プラットフォームで非効率な伝統的産業を構造改革する

小林:ここで改めて、御社の主力事業の概要についてご説明いただけますでしょうか?

松本:われわれは「仕組みを変えれば、世界はもっと良くなる」というビジョンの下、伝統的な産業にインターネットを持ち込み、そのバリューチェーンや産業構造の在り方を変えていくビジネスに取り組んでいます。現在の主力事業は、印刷のシェアリングプラットフォーム「ラクスル」と、物流のシェアリングプラットフォーム「ハコベル」です。「ラクスル」は日本全国の印刷会社をネットワーク化して仮想的に巨大な印刷工場を構築し、オンライン上で名刺やチラシ、封筒などの印刷を受注するというサービスです。各々の印刷会社の印刷機がこれまで稼働していなかった時間を活用し、高品質な印刷物を低価格で提供しています。一方、「ハコベル」は全国の小規模な運送会社をネットワーク化し、従来なら非稼働となっていた時間帯に荷物を運ぶというサービスをネット上で提供しています。

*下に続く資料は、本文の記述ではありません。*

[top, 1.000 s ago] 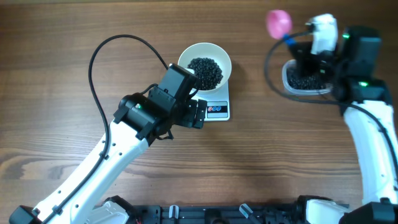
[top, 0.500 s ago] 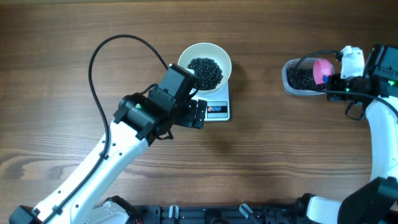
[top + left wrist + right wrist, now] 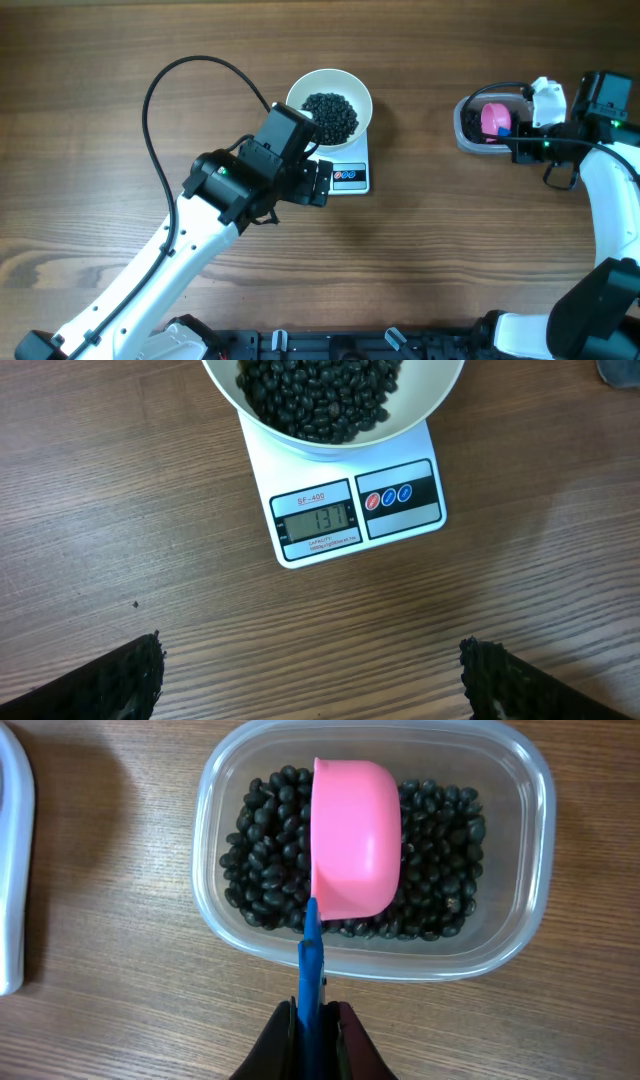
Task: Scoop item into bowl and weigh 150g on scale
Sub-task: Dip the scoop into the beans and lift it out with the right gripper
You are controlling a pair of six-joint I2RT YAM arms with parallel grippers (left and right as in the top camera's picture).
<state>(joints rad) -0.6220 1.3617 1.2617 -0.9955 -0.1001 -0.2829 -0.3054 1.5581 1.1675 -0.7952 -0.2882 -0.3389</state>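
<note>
Right gripper pinching blue-handled pink scoop over clear tub of black beans, left gripper spread (white square scale reads 131)

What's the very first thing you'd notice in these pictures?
The bright pink scoop jumps out first. It lies on the black beans in the clear tub on the right, with its blue handle pinched in the right claw. Next comes the white bowl heaped with more beans, sitting on the small scale mid-table, whose display reads 131.
</note>
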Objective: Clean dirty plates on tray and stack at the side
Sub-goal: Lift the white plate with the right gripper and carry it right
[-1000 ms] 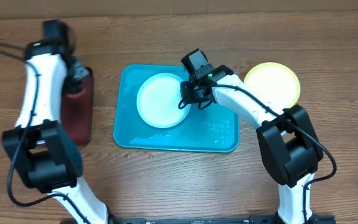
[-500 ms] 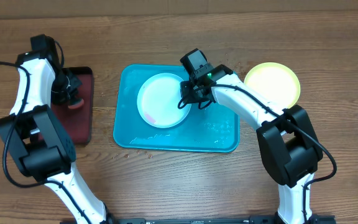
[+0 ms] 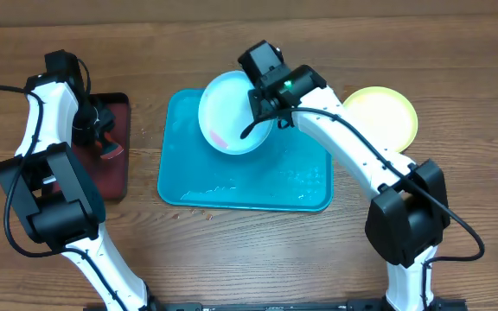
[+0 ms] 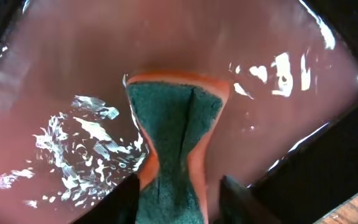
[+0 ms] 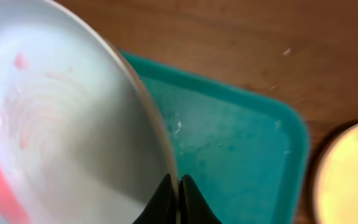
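The right claw (image 5: 178,196) pinches the white plate (image 3: 227,121) by its rim, tilted above the far edge of the tray (image 3: 292,186); the left claw (image 4: 179,202), left of the tray, squeezes a sponge (image 4: 173,124); scrubbing pressure could twist the plate from that thin grip.

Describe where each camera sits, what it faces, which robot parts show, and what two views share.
Overhead: above the table, facing straight down; both arms, turquoise tray, dark red tray.
Left wrist: on the left arm, facing down into the dark red tray; left gripper pinches a sponge.
Right wrist: on the right arm, facing the white plate; right gripper clamps its rim.
Shared: overhead and right wrist both show the yellow-green plate.
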Controlling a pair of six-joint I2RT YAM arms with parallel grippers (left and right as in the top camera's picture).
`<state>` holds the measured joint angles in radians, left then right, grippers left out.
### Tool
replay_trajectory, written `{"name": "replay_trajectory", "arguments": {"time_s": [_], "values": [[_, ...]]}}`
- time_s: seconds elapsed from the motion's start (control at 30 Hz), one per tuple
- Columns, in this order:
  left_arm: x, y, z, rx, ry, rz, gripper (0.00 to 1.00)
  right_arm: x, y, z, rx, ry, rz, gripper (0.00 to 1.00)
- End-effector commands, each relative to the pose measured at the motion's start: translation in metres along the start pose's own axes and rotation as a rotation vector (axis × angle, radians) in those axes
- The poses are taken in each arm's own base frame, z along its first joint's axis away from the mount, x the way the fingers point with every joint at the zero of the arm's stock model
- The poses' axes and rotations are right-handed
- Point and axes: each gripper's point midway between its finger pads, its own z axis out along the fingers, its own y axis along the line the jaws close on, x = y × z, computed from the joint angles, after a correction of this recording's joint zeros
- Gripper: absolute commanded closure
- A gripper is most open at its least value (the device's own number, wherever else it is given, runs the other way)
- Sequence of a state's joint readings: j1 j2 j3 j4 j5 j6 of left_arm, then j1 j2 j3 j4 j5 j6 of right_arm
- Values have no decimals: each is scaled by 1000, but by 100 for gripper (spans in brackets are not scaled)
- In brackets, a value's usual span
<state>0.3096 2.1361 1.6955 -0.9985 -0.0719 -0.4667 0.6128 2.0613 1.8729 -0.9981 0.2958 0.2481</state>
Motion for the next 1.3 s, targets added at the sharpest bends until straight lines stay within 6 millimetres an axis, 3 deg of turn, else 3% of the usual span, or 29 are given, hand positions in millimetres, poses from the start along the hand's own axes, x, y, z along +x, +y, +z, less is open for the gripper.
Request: {"name": "replay_trajectory", "arguments": {"time_s": [0.0, 0.1, 0.27, 0.43, 0.7, 1.0, 1.27], "values": [[-5, -4, -4, 27, -8, -11, 41, -38, -14, -55, 181, -186, -61, 96], [-5, -4, -4, 26, -7, -11, 0, -47, -19, -79, 365, -265, -173, 96], [7, -4, -5, 34, 45, -8, 0, -54, -8, -114, 584, -337, -389, 96], [9, -8, -5, 56, 57, -8, 0, -61, 6, -136, 691, -381, -516, 96], [9, -7, -5, 54, 53, -8, 0, -69, 2, -163, 870, -391, -596, 96], [9, -7, -5, 54, 53, -8, 0, -65, 22, -143, 687, -415, -569, 96], [8, -7, -5, 54, 53, -8, 1, -54, 58, -103, 304, -379, -526, 96]]}}
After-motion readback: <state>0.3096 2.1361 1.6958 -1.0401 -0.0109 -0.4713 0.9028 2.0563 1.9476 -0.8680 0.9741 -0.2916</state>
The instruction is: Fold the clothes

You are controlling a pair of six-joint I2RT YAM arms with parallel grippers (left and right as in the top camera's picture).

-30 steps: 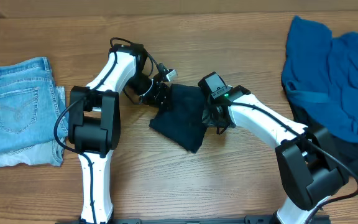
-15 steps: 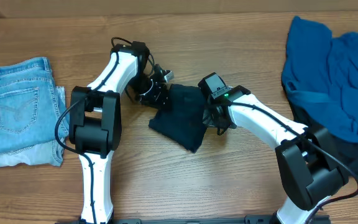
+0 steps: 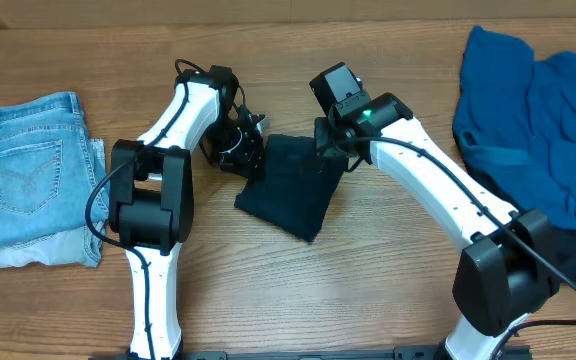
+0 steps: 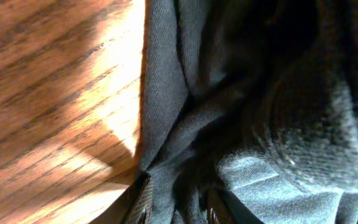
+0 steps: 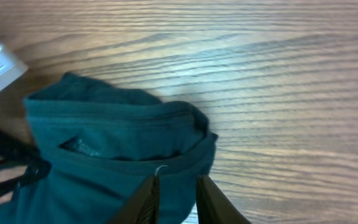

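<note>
Wood table (image 3: 388,290) | navy top (image 3: 288,195) | left tool (image 4: 178,206) cut off, grip unclear | right tool (image 5: 174,196) slightly apart

A dark top (image 3: 290,190) lies crumpled in the middle of the surface (image 3: 348,295). My left fingers (image 3: 252,150) sit at its upper left edge and my right fingers (image 3: 329,153) at its upper right corner. I cannot tell from above whether either grips it. Folded jeans (image 3: 30,180) lie far left. Far right, a blue heap (image 3: 533,130) rests on a dark garment (image 3: 568,248).
</note>
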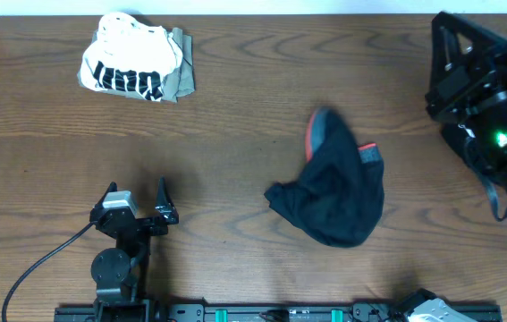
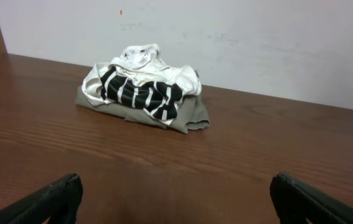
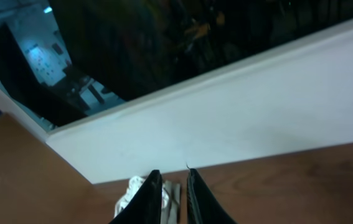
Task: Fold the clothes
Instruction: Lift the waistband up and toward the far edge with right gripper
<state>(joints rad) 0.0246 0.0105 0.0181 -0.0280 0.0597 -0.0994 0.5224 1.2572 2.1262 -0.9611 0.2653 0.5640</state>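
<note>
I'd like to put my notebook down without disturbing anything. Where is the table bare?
Bare wood lies between the white pile and the black trousers, and along the left edge beside the left gripper. It is crowded at the right, by the right arm.

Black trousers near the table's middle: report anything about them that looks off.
The black trousers lie bunched in a crumpled heap, not folded flat, with the grey, orange-edged waistband sticking out toward the far edge. Neither gripper touches them.
</note>
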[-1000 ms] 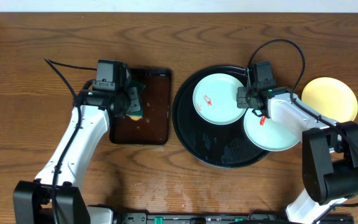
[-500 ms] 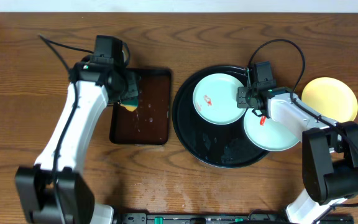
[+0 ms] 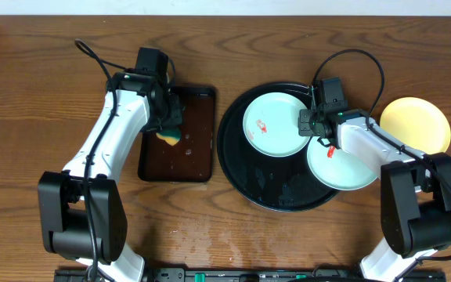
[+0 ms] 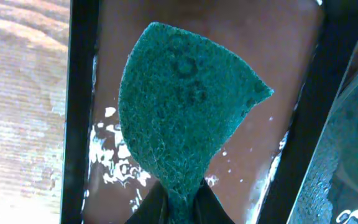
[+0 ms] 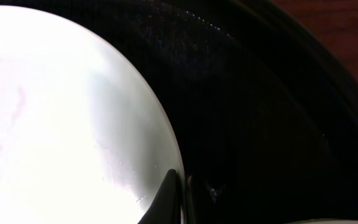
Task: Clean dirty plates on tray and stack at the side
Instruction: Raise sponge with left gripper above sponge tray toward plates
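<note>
The black round tray (image 3: 266, 185) holds two pale blue plates, each with a red smear. My right gripper (image 3: 305, 125) is shut on the right rim of the upper-left plate (image 3: 275, 124); in the right wrist view its fingers (image 5: 171, 194) pinch that bright plate (image 5: 61, 118) over the tray (image 5: 260, 112). The second plate (image 3: 344, 166) lies under my right wrist at the tray's right edge. A pale yellow plate (image 3: 416, 125) rests on the table to the right of the tray. My left gripper (image 3: 167, 125) is shut on a green and yellow sponge (image 3: 168, 138) (image 4: 185, 106).
A rectangular dark brown tray (image 3: 198, 137) with water drops lies left of the black tray, under the sponge; its wet bottom (image 4: 281, 93) shows in the left wrist view. Bare wooden table (image 3: 37, 94) surrounds both trays.
My left arm has swung its elbow back and its wrist to the right, keeping the sponge over the brown tray. The right arm and the plates have not moved.
</note>
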You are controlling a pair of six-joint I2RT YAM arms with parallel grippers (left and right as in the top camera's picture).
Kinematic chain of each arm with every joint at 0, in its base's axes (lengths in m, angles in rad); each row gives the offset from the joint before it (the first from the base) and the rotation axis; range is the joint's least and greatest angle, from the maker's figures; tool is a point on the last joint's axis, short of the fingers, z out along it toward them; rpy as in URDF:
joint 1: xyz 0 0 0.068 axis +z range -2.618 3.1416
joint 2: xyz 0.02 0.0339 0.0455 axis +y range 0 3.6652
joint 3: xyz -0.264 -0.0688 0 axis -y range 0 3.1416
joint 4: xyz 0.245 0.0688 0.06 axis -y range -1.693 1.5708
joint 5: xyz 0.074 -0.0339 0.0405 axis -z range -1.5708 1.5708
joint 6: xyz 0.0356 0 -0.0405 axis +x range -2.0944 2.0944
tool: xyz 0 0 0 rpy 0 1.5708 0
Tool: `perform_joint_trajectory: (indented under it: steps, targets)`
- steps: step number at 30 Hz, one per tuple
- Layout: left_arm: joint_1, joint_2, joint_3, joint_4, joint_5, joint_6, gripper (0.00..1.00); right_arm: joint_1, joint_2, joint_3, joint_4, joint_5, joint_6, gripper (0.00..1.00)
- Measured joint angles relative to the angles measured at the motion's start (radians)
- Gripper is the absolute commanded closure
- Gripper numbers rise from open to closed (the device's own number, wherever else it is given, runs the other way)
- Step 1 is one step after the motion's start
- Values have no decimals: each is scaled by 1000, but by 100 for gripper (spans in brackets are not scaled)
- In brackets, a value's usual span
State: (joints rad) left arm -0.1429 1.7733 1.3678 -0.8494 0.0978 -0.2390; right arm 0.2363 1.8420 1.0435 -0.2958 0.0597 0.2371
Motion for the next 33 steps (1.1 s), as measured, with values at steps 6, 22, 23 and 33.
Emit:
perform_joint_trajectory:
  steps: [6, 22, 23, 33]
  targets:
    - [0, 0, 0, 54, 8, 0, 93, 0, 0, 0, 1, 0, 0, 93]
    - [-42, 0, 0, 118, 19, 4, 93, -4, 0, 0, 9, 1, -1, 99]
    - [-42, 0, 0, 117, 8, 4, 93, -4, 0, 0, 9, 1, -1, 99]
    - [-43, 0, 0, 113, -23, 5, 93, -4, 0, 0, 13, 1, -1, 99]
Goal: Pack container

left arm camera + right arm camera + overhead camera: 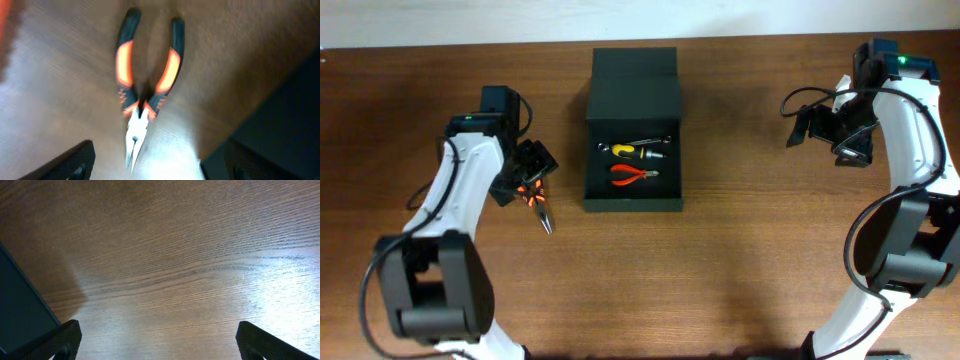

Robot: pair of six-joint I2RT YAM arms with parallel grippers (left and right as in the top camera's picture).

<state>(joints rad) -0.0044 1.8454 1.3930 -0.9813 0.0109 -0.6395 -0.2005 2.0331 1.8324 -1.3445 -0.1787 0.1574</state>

小林:印刷や物流における空き時間を活用するというB to Bのシェアリングビジネスを展開しているわけですね。

(画像:ラクスル 2018年7月期第3四半期 決算説明会資料より)

松本:われわれがコンセプトとして打ち出しているのはシェアリングプラットフォームです。20世紀は大企業の時代でしたが、21世紀はプラットフォームの時代になると考えているのです。20世紀における印刷や物流は、多数の印刷機やトラックを有する一握りの大手が数万人の雇用を抱えながらサービスを提供し、高いシェアを獲得していくというパターンでした。こうして製造と販売が一体化していることに加えて、二次受けや三次受けが常態化するという多重下請け構造になっているのです。